As you’ll know if you’ve been following this blog for any length of time, I receive books from the very generous SPCK every now and then that I can read and review. One such book, that I actually received quite a while ago now, was Revelations of Divine Love, by a Christian mystic called Julian of Norwich.
Julian, an English nun, wrote the book after seeing a series of visions from God whilst seriously ill and in the introduction to this edition, critic A. N. Wilson says that this is believed to be the first book written by a woman in the English language. The edition that I read is a translation from Julian’s Middle English by Grace Warrack, which has also been modernised by Yolande Clark, turning it into an easily readably, modern book.
I always find it hard reviewing old, classic books. There’s something about them that makes them seem untouchable, in some ways. And, as my edition is just a translation, I can’t really engage with much on a textual level, either.
What I can do, however, is give you an overview of the ideas contained within the book. Considering that Julian of Norwich is a medieval, Catholic writer, I found that many of her ideas carry over pretty well into the evangelical, 21st century Protestantism that I am most familiar with. Most appealing and familiar to Christians in this tradition will be Julian’s emphasis on the love of God and the value of learning how to suffer with Jesus.

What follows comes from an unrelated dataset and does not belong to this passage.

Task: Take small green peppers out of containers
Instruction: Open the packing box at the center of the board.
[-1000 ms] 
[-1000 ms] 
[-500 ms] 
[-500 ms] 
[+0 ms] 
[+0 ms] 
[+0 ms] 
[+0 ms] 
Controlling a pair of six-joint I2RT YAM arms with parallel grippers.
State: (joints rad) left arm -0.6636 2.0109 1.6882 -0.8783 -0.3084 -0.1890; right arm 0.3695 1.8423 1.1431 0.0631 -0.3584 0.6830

However, others of Julian’s views would be alien to a more conservative, modern Christianity, appearing, perhaps, more ‘progressive’ and ‘liberal.’ Her references to Jesus as a mother, for example, are striking. They emphasise the caring side of God’s nature and Julian seems perfectly happy to use them in conjunction with more conventional paternal language.
Also notable is her refusal to acknowledge the wrath of God. As Wilson points out in the introduction, this is bordering on heretical as far as conservative Protestantism is concerned. Julian goes as far as to say that God’s ‘clarity and […] unity do not allow him to be angry’ (chapter 46)

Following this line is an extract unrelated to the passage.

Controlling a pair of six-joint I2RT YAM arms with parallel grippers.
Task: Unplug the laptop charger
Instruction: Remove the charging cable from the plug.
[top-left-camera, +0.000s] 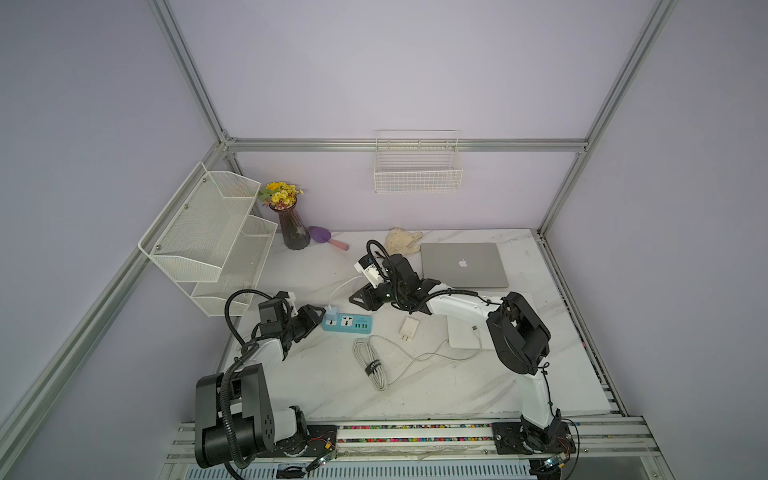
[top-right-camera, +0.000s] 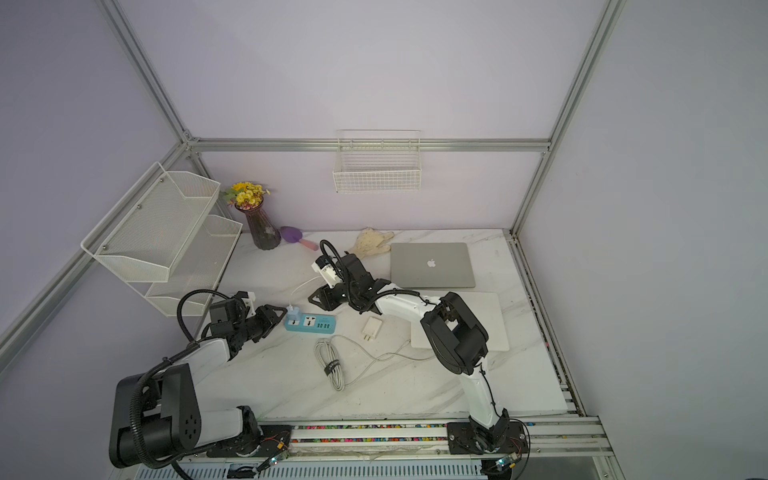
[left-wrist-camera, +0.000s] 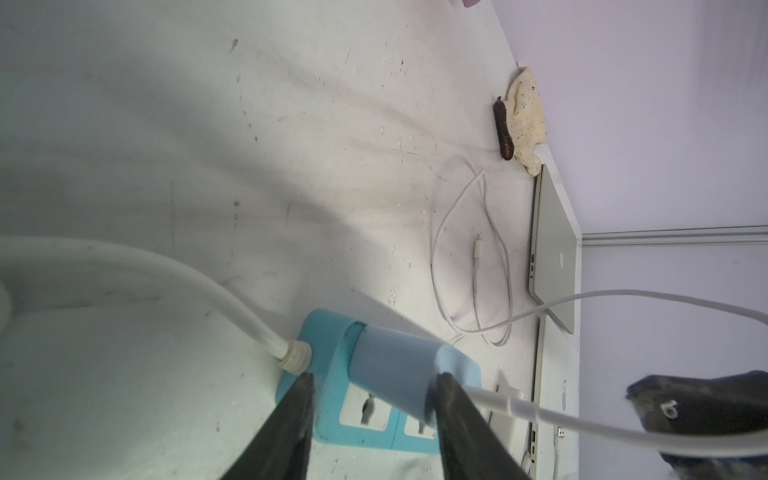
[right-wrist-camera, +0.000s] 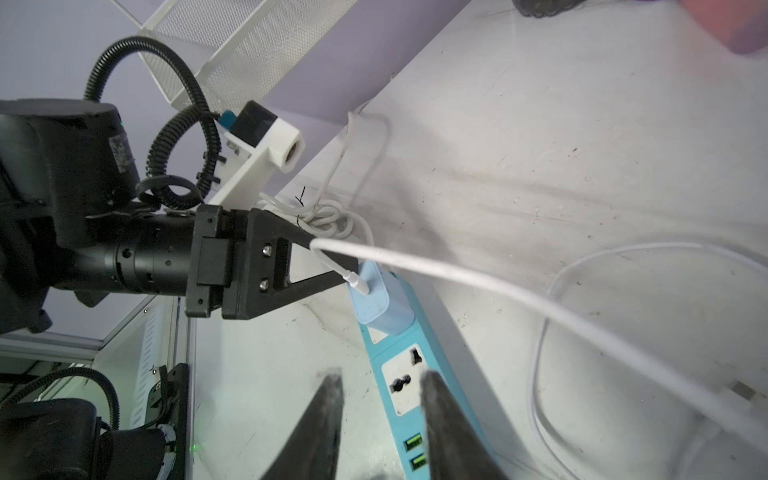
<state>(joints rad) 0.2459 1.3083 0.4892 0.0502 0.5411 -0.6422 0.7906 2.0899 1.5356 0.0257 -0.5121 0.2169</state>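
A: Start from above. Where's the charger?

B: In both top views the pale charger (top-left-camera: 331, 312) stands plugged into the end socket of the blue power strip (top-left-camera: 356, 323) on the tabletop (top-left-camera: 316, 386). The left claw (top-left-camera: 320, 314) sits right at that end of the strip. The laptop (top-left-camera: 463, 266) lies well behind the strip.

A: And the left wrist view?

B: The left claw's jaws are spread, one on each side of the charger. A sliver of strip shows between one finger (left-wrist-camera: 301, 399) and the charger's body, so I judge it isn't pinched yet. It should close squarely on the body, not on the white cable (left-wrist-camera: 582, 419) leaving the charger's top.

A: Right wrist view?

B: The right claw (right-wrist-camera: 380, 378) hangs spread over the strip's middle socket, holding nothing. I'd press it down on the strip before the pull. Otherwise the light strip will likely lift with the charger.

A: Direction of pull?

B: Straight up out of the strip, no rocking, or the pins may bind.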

It’s worth noting that, in this regard, Julian was also opposed to the prevailing Catholic teachings of the time. Her notion of a life longing for God as penance for sin in itself (chapter 81) seems at odds with Catholic teachings of confession and indulgences, though she is still perfectly happy to talk about hell and purgatory.
The reality is, Julian’s thought is too original and striking to be boxed within one category, and I think that doing so would be missing the point of her writing. She is placed within the Christian mystic tradition because she is not trying to rationalise her experiences, instead she is conveying what she can of her emotional response to an intense spiritual experience, sometimes reconciling it with mainstream theology and other times letting her thoughts go where they will.
The result is a deeply personal account of an encounter with God that is both sincere and challenging, without forcing you to assent to an intellectual idea in order to enjoy it. Theologically, I’m sure I differ from Julian in many ways, but that didn’t matter to me when I was reading Revelations. What is important to me is to see the way that an encounter with God profoundly affected her, leading her to return again and again to the idea of God’s love for humanity.
The book itself is fairly short and divided into chapters of a couple of pages. It’s put together in such a way that it lends itself to shorter reading, perhaps even devotional reading, with each chapter rarely longer than two or three pages. That said, it is certainly engaging enough to be read in longer stints, and you may well find yourself unable to put it down.
This is the kind of book that I think any Christian could read and benefit from. It may challenge you, it may present ideas that are unfamiliar, but I also think it will deepen your own love for God as you read the words of a woman who seemed to see it so clearly.